Gustav Schüler
Am Grabe Kleists

Grau wie das Sterben ist der matte Himmel,
Der Efeu friert auf deinem kalten Grab.
Aus Stadtgelärm und taubem Notgewimmel
Komm’ ich auf kurz mit meinem Wanderstab.

Ich mußte hin zu dir, du Kettenbrecher,
Der Freiheit Südsturm, eh der Frühling kam,
Der Weckeworte tiefergrimmter Sprecher,
Die höchste Hoffnung und der tiefste Gram!

Ach, daß du lebtest! uns ein Flug zu Häupten!
Befeuern müßt’ er, was noch dumpf verdeckt,
Entreißen die von Wetterwut Betäubten
Dem Furchtbeklemmen, das so lähmend schreckt!

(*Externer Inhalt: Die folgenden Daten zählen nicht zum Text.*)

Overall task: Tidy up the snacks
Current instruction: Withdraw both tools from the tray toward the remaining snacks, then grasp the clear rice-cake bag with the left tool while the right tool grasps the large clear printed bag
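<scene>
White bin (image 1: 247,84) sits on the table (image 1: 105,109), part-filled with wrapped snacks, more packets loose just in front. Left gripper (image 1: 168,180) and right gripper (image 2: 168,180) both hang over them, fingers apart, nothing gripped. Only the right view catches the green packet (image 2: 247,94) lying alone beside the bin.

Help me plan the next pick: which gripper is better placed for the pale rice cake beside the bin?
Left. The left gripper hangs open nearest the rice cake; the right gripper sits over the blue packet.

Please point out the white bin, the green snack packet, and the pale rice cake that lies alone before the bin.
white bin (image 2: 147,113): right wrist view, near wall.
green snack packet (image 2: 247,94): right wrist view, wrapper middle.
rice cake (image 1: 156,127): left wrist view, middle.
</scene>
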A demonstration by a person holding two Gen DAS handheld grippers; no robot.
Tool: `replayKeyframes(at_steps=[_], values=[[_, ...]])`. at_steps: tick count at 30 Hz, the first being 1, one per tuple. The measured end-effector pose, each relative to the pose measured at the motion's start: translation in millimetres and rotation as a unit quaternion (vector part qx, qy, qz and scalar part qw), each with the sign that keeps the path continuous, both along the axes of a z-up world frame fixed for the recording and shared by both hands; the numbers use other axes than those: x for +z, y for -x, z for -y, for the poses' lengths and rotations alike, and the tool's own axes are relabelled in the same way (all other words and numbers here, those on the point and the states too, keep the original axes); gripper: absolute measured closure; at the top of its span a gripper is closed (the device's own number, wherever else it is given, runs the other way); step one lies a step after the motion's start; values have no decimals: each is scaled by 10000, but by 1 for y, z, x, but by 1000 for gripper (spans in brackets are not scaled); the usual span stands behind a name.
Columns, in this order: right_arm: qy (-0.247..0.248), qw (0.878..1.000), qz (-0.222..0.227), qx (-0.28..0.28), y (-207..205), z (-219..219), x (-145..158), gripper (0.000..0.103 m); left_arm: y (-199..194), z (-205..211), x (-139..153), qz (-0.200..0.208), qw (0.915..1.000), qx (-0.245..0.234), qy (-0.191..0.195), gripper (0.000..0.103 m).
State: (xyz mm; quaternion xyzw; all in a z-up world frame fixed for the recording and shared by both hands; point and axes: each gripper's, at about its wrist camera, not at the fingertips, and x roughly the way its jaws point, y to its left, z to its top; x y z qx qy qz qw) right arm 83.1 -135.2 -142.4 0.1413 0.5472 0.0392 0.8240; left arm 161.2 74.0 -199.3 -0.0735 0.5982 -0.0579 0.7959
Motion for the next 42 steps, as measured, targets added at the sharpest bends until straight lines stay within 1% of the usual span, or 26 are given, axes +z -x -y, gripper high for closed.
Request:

Und bei uns sein! du Geist des wilden Hassens!
Wir brauchen dich! Wir sind zu weich gesinnt!
Bis alle Wutgewalt des Nichtmehrlassens
Von deiner Hand in uns’re Hände rinnt!

Du müßtest wissen, wie’s bei uns beschaffen,
Was für ein Notsturm durch dein Deutschland reißt;
Dann wärst du bei uns mit den Rachewaffen,
Du zornbeflammter, rüttelnd großer Geist!

1914


Gustav Schüler
Aus: Minde-Pouet (1927), S. 70.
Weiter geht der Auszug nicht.